We can't make that determination without knowing how much profit a rented bungalow can receive versus the apartment building. A bungalow in midtown Manhattan might very well house one of the world's richest families.

Fundamentally, LVT is a wealth tax. If you hold a large amount of wealth (land) but have no income then the tax would seem regressive from an income-based perspective. But from a wealth-based perspective, its a perfectly reasonable thing to expect those that own to pay taxes not just those who labor.



The argument against it is that a vacant property imposes very little cost upon society. It doesn't require fire protection, it doesnt add children to the education system, it doesn't use any municipal resources. If it's an eyesore or presents a hazard in some way, sure, but simply being vacant or "underutilized" doesn't do that. Why should it pay to simply exist?

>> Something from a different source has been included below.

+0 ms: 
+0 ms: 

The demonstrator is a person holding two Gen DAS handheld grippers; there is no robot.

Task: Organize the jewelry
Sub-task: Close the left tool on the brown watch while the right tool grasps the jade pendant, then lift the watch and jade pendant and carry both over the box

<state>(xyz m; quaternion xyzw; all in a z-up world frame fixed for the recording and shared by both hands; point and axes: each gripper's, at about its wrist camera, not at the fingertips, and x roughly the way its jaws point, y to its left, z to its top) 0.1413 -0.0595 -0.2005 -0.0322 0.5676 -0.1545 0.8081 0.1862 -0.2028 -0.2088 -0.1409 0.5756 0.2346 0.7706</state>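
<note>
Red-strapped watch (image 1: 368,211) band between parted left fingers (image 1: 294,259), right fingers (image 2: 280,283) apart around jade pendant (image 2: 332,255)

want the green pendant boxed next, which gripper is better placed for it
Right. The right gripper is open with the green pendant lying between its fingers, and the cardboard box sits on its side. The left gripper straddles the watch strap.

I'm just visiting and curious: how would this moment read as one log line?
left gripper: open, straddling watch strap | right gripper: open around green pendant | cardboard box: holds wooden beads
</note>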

> The argument against it is that a vacant property imposes very little cost upon society.

A vacant property (really, any ownership of property, period) results in an opportunity cost externalized onto all other members of society. That opportunity cost is equal to the land's value. In the middle of nowhere, therefore, that opportunity cost might be low to the point of nonexistence, but in the middle of a city downtown, that opportunity cost can be and often is on the scale of tens/hundreds of thousands of dollars (or more!) per year. That is wealth that is long overdue to be repaid back to the rest of society.


The vacant lot in the middle of Manhattan has a massive opportunity cost to society. If you goal is to own a vacant lot and you don't care where it is, trade that vacant lot in Manhattan for another one in rural Alabama.

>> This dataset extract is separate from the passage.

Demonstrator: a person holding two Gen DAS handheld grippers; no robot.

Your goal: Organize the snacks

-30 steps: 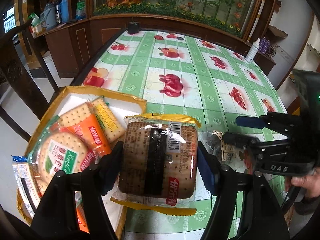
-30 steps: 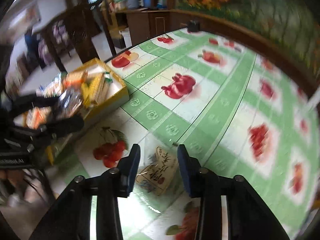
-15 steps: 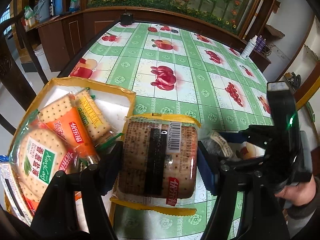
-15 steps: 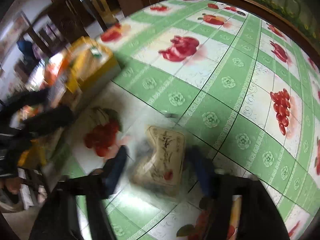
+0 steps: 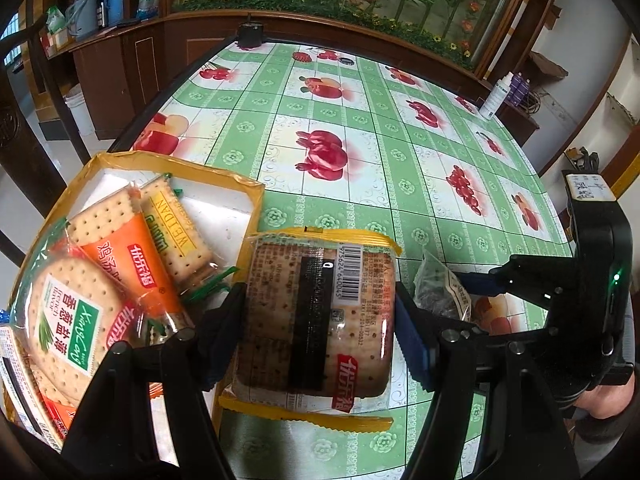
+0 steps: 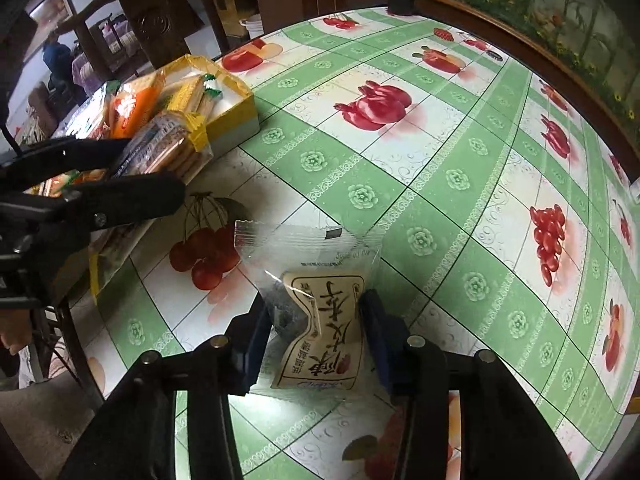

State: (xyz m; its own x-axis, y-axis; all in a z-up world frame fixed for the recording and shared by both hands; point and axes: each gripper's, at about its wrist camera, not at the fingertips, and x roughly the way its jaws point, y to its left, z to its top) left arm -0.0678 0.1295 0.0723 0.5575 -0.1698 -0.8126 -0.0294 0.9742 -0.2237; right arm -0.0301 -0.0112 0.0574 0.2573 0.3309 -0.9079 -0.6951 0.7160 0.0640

The apartment tower also has massive costs. It requires high-capacity water, sewer, electric, and trash service. It requires specialized fire protection services including extra training and equipment to fight fires in high rise buildings. It has a massive carbon footprint.

Why should a property owner who does not impose any of those costs (or imposes a tiny fraction of them) pay equally for them?


The apartment tower is likely in a high density area already built for those types of services. It's a perfectly sensible idea to penalize those who would waste those services on a vacant lot.


> It requires high-capacity water, sewer, electric, and trash service. It requires specialized fire protection services including extra training and equipment to fight fires in high rise buildings.

The apartment almost certainly already pays for all of these things.

> It has a massive carbon footprint.

Which can be offset or even reduced/eliminated outright.


It's the greenest type of residence per capita.


It imposes the cost of pushing people farther away from each other. Every block that's empty is one block farther people have to walk/cycle/drive to get where they're going.


So you'd be in favor of plowing under Central Park and covering it with apartments towers so that everyone could be closer together?


Central Park isn't empty land; it's in active use. Also, I think an argument could be made that Central Park generates enough (intangible) value to cover its LVT. When the government pays tax to itself it nets out to zero anyway AFAIK.